My high school years had some ups and downs, which is how I ended up in Manhattan as an 18 year old, making up credits from the year I dropped out. I had an interest in news, so I talked my way into a job at a talk radio station 77WABC.
I’d take the 1 train down from 116th St to Penn Station and l, without even going outside, went up into one of the Penn Plaza towers where I screened calls for the block of radio programs that took the afternoon and evening hours. Some of the programs were pretty shoddy “left wing white guy vs right wing white guy” and announcing for New Jersey Devils hockey games.
But the marquee talent was Rush Limbaugh.
In the back of the rabbit warren of sales team cubicles and behind the other recording studios for B-list talent (which at the time included Sean Hannity), Rush had his own recording studio. And yes, the golden microphone was real. It stunk of smoke. His producer had somehow struck a deal with building management to allow him to smoke his cigars when the rest of the station had to plod down to 34th street for a cigarette.
The funny part of him having his own private recording studio is that Rush had already moved to Florida. Sure he recorded at the station, but even at the time he was enough of a star that he maintained multiple private studios. Such was the power of the EIB Network. Dittoheads had made Rush a fortune even before 9/11 and the rise of the neoconservatives. I can still recite the ditties. I can hear Rush recording his commercials. The way he would say Ruth Chris Steaks will stay with me till I die.
I have complex feelings about having spent time in talk radio. I didn’t stay long, I saw the money wasn’t particularly good in media and I decided a college degree was worth pursuing. Conservative chit chat hadn’t yet fully diverged from the overall skepticism of mainstream media into its own behemoth yet. 6 o’clock news on broadcast probably still mattered. Facebook hadn’t been invented. People got their hard news from real television and the side opinions of grumpy white men hadn’t fully turned to grievance culture yet. Sean Hannity was still partners with Alan Colmes.
Seeing what Rush Limbaugh wrought on America has been hard. I don’t doubt that without him January 6th wouldn’t have happened. Trump might not have been president.
But without Rush and my experience in talk radio maybe I wouldn’t have studied economics. Maybe I wouldn’t have pursued business. I might have stayed a comfortable Silicon Valley liberal. But spending my afternoon talking to the weirdos that call into talk radio was an experience I value. I had come from crunchy hippie comfortable white upper class towns like Palo Alto and Boulder. I hadn’t ever considered the kind of politics that bred Republicans and subsequently Tea Party reactionaries and eventually Trumpist alt righters. A lot of ground got covered in the years.
I doubt Rush (or Sean) would have liked where my politics landed. Libertarians are frowned on in “real” conservative circles. Probably worse than the kind of pleasantly socialist left wing politics I had when I arrived.
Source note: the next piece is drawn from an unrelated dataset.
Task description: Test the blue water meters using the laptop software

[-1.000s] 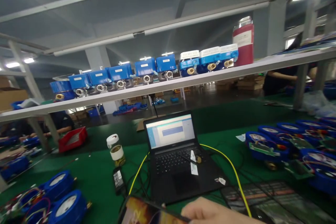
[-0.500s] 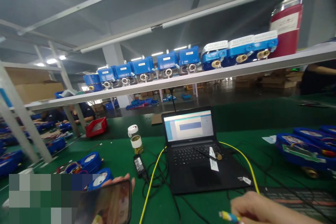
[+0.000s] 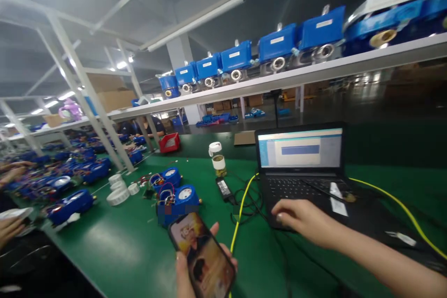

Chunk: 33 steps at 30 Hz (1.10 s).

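Left hand (image 3: pixel 195 272) wrapped around a smartphone (image 3: pixel 202 253), thumb on one edge and fingertips curled past the other, lit screen tilted up. Right hand (image 3: pixel 302 219) empty, fingers loosely spread, tips resting on the near left corner of the black laptop (image 3: pixel 314 181) at the phone's 2 o'clock. Half a second ago pinching the tip of the yellow cable (image 3: pixel 240 209) lower down; now let go and reached forward to the laptop, cable lying slack between phone and laptop. View swung left as well. Blue water meters (image 3: pixel 174 193) with loose wiring at the phone's 11 o'clock on the green bench (image 3: pixel 115 242). Capped jar (image 3: pixel 218 159) and power adapter (image 3: pixel 224 188) at 12 o'clock.
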Each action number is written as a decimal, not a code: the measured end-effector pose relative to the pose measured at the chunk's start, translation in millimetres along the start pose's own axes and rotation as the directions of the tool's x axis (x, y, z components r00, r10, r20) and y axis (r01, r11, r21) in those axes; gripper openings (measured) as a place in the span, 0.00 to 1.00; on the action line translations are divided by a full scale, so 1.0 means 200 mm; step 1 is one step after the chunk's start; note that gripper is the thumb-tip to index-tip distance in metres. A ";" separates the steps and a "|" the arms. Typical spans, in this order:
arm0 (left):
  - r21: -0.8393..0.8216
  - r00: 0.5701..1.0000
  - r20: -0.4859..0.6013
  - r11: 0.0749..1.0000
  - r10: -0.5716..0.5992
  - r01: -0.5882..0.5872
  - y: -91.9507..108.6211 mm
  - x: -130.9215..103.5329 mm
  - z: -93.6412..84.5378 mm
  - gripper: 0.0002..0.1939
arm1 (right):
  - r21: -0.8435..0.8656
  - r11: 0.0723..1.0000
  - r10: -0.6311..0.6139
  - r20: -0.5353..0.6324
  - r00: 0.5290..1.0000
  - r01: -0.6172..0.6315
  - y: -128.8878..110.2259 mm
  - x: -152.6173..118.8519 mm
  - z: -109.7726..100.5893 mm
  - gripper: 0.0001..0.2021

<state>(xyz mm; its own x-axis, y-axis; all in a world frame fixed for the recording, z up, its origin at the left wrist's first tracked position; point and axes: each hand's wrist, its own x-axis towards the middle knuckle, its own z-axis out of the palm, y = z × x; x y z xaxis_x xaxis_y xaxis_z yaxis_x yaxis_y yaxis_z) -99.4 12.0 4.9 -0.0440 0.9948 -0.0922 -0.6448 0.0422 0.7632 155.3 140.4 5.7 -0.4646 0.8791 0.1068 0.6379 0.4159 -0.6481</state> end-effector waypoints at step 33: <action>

I hope no one takes any of this as affirmation or justification or even acceptance of what talk radio culture birthed. I’m not even sure how to feel about Rush Limbaugh’s passing. Not that we were close, heck I doubt he knew my name. I was a teenager doing shit work and I spent much more time on other programs. But I still had to take the afternoon off as social media rushed to rejoice in his death. Even knowing the scope of his legacy I just couldn’t take it. My life path might have looked very different without encountering the EIB Network.